I suspect that Trump’s just posturing here, and that the promised EO never materializes. If it does, though, Trump’s got his work cut out for him. He’d better have top men working on the legal fight right now — Top. Men. That prompts a question, though: if this is such a popular point of view, why not just amend the Constitution to more clearly define the grant of citizenship?
Updated: The Washington Post’s Robert Barnes also notes that the Supreme Court referenced Wong Kim Ark in 1982’s Plyler v Doe, affirming that the immigration status of the parents was irrelevant:
Related, but less directly on point, was the 1982 case Plyler v. Doe, which held that denying illegal immigrant children admission to public schools would violate the 14th Amendment’s equal protection clause.
Justice William Brennan, writing for the majority in the 5-to-4 decision, noted language from the Wong Kim Ark decision.

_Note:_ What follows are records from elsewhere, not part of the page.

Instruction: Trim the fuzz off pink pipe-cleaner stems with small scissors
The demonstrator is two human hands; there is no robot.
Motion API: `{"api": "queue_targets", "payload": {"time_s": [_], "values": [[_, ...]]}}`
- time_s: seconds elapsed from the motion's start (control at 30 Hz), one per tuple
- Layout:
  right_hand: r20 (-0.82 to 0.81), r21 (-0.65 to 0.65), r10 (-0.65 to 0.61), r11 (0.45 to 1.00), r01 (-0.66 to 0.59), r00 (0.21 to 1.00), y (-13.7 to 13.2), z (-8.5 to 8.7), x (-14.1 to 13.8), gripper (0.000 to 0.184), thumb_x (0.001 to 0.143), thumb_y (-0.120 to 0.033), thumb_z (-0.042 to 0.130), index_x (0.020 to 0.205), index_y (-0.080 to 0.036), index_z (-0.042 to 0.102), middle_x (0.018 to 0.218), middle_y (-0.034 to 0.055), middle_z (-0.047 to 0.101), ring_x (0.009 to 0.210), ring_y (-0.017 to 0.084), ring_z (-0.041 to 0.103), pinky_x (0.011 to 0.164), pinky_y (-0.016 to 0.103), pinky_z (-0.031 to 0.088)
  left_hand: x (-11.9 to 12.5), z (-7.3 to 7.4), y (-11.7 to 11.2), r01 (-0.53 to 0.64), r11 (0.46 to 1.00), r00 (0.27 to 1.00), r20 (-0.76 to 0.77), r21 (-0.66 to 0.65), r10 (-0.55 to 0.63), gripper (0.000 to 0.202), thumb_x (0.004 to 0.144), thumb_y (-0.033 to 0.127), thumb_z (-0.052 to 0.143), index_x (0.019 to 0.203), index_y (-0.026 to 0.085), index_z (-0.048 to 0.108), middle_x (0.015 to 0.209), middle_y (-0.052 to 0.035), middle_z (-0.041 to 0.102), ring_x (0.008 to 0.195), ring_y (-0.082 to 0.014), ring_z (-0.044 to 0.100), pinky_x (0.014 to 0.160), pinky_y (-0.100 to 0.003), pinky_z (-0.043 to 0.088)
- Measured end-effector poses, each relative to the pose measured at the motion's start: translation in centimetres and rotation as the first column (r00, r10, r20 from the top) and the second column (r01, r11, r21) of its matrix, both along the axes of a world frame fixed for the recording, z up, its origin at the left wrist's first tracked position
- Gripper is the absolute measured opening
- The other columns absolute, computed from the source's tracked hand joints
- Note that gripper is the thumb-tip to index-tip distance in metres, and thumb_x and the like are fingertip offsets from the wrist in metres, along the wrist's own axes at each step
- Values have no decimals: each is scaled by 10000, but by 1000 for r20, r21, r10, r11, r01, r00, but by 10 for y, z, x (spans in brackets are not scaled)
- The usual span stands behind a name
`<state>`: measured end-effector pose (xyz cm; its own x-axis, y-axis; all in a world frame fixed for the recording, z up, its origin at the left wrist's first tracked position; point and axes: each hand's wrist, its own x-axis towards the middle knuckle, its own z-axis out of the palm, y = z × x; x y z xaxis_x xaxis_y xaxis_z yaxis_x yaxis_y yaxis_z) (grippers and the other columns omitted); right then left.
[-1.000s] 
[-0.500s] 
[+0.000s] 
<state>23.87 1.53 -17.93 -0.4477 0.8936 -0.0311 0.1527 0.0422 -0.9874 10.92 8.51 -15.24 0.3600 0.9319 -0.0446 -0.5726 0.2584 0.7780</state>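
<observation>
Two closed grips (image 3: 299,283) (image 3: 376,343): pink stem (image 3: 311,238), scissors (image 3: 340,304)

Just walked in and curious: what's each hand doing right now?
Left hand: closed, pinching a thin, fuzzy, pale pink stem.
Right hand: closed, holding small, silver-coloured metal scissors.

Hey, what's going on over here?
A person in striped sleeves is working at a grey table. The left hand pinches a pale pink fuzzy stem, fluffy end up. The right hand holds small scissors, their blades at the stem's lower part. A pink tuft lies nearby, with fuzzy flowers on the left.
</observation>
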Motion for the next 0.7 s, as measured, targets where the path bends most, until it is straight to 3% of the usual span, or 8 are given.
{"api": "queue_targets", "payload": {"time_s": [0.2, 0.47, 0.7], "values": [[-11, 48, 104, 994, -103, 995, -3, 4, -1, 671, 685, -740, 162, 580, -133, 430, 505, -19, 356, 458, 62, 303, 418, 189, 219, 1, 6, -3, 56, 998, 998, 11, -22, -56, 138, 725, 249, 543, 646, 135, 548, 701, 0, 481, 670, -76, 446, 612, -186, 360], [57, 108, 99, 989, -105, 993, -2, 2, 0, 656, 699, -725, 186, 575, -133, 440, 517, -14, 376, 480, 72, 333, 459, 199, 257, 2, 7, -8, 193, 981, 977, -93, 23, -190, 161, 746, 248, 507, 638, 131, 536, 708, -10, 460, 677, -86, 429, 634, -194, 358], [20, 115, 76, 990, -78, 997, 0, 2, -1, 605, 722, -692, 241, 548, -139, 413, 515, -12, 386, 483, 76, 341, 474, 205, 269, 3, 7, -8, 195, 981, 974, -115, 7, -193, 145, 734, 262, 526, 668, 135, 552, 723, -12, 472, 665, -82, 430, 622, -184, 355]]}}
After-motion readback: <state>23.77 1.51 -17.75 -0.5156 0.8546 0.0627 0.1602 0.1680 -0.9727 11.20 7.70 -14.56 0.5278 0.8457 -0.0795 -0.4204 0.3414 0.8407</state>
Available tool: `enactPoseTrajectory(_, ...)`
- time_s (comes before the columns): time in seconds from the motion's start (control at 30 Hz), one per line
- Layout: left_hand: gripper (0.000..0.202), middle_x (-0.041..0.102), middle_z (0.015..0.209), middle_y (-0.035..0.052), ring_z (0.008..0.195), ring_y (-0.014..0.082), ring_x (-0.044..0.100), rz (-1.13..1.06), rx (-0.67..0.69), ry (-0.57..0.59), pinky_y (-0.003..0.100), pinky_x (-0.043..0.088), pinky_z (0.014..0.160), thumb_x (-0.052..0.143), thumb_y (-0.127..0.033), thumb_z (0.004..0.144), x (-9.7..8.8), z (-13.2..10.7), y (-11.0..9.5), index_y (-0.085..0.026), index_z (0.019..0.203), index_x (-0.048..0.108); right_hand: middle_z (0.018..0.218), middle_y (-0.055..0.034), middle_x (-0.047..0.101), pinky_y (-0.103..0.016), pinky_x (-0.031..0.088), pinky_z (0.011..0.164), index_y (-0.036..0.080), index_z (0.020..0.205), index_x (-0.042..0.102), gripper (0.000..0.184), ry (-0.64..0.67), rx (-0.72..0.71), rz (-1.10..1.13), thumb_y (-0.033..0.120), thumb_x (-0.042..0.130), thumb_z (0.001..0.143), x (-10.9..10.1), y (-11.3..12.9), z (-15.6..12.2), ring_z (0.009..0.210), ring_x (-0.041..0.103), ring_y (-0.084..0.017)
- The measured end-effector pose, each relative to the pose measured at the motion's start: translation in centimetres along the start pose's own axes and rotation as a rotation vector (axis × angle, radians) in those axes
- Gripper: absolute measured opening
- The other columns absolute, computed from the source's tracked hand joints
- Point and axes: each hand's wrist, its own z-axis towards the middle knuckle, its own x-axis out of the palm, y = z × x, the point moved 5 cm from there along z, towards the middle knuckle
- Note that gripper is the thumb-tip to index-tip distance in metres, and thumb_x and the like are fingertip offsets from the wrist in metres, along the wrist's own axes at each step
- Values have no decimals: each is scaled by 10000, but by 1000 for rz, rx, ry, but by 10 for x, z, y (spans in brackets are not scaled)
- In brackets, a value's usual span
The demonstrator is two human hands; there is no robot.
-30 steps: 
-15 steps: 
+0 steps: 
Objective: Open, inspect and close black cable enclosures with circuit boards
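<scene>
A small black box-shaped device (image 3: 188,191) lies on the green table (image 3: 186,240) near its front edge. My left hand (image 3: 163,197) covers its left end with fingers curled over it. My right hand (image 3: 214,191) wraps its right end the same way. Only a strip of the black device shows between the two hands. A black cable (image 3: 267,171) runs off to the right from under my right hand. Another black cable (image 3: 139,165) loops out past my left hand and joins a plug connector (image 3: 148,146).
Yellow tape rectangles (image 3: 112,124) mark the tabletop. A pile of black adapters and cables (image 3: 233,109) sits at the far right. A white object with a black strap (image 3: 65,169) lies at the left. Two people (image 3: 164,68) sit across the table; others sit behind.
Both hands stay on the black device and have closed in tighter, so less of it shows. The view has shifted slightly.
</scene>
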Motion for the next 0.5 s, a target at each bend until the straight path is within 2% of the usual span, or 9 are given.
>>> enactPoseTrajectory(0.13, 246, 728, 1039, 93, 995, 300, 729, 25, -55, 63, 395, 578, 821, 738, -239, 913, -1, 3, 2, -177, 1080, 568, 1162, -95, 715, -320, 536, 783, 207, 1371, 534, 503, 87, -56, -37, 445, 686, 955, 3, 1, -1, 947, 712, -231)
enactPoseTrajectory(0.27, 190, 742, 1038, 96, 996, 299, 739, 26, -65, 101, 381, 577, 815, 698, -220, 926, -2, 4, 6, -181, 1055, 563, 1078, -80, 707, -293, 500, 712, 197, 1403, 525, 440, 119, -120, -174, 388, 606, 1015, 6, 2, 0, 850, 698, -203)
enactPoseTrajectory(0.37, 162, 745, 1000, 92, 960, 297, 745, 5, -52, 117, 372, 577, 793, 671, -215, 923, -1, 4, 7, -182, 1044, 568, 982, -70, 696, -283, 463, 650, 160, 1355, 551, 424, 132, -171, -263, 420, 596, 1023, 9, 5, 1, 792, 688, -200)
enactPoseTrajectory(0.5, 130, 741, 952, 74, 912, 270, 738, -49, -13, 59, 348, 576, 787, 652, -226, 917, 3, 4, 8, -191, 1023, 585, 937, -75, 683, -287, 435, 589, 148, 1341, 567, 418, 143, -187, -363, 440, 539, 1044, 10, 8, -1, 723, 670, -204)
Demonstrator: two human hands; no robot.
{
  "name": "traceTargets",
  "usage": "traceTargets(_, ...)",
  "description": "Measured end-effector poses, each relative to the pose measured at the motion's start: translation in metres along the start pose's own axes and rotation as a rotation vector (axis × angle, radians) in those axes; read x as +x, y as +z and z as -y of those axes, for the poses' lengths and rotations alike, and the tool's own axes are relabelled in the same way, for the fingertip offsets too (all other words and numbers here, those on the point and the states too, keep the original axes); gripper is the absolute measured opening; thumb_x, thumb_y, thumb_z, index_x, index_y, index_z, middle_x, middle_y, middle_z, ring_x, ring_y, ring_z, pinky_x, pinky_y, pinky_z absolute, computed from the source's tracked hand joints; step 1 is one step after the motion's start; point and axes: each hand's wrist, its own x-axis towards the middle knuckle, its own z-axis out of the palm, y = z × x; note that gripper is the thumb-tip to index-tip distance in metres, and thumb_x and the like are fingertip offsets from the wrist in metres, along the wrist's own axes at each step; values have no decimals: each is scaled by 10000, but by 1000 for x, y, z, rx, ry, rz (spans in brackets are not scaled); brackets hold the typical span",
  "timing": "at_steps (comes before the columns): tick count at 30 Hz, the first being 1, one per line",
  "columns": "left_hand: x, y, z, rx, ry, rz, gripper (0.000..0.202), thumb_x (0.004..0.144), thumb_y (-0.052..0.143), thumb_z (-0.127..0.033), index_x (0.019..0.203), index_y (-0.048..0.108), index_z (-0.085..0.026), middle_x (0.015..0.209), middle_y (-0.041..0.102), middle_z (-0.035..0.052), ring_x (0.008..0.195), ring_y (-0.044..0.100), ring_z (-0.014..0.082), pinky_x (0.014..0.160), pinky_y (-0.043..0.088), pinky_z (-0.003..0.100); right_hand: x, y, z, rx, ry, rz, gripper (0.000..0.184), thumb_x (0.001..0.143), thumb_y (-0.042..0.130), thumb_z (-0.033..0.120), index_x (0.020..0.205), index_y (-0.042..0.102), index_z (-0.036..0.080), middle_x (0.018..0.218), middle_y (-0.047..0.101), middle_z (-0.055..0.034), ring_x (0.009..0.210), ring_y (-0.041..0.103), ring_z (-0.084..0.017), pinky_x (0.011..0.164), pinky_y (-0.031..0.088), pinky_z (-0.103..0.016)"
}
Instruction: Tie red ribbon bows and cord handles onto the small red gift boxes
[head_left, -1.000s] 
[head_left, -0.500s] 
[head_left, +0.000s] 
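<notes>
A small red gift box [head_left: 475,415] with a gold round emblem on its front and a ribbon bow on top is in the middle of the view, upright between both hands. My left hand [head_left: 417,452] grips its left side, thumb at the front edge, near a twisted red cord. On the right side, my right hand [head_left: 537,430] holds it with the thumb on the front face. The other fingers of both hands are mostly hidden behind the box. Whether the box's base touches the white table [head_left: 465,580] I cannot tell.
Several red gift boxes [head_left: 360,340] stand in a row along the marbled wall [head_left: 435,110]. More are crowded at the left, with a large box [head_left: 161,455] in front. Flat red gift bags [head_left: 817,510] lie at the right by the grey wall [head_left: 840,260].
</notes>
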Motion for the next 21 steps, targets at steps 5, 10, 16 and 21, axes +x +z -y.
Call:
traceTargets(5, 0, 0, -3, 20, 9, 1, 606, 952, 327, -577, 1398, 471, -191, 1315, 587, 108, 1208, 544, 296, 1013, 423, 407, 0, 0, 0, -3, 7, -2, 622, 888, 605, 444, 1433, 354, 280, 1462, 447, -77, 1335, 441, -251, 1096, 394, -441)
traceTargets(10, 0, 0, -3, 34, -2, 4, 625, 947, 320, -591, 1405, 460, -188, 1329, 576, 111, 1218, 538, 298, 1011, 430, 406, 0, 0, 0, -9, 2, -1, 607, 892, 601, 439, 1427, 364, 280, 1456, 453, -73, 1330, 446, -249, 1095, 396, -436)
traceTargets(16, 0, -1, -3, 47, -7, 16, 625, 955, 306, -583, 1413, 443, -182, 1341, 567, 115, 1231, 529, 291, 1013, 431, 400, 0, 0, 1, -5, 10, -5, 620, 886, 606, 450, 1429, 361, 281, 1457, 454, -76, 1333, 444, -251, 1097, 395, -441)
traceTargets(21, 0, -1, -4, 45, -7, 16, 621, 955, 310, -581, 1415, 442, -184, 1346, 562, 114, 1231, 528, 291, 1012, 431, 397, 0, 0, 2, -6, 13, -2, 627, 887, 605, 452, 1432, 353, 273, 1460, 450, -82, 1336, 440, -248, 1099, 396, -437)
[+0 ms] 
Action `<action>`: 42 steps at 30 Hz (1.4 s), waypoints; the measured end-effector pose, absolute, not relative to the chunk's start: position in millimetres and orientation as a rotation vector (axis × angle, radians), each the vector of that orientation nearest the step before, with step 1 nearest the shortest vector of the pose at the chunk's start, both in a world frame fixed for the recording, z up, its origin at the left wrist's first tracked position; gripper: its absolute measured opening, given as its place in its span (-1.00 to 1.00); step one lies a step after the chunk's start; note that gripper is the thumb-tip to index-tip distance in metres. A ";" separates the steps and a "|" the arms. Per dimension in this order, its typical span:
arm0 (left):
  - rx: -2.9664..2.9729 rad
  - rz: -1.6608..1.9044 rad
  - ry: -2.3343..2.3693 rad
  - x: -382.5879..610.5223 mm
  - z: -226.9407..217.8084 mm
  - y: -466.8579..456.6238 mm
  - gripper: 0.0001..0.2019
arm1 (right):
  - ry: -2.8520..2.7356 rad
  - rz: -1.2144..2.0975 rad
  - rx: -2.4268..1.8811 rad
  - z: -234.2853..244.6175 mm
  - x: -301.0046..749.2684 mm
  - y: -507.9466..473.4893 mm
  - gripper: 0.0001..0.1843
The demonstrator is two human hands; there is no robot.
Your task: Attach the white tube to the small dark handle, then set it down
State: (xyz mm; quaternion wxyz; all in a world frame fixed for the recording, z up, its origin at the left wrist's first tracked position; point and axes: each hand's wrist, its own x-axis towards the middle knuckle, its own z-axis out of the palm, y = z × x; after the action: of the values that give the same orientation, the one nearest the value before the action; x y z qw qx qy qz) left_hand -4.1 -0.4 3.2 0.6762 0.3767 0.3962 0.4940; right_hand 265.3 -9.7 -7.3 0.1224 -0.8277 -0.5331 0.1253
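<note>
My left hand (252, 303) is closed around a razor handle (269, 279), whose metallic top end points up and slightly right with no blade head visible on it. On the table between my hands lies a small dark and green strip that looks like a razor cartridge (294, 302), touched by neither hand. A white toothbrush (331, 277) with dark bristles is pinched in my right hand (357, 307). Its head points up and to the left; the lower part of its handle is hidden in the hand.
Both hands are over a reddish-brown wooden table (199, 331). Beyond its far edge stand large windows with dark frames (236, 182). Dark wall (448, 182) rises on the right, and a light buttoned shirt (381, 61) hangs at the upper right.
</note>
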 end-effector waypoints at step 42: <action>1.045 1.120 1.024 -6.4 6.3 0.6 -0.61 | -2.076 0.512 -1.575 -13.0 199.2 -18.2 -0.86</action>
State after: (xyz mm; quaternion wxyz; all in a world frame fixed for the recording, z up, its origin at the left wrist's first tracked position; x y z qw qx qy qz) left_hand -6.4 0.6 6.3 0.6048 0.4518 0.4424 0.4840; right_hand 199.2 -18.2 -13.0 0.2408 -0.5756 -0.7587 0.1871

He said that “no plausible distinction with respect to Fourteenth Amendment ‘jurisdiction’ can be drawn between resident aliens whose entry into the United States was lawful, and resident aliens whose entry was unlawful.”
Again, the Supreme Court has plenary authority to overturn its own decisions, but there is a thicket of precedent that extends four centuries into English common law. Those are not usually the kinds of decisions that get overturned.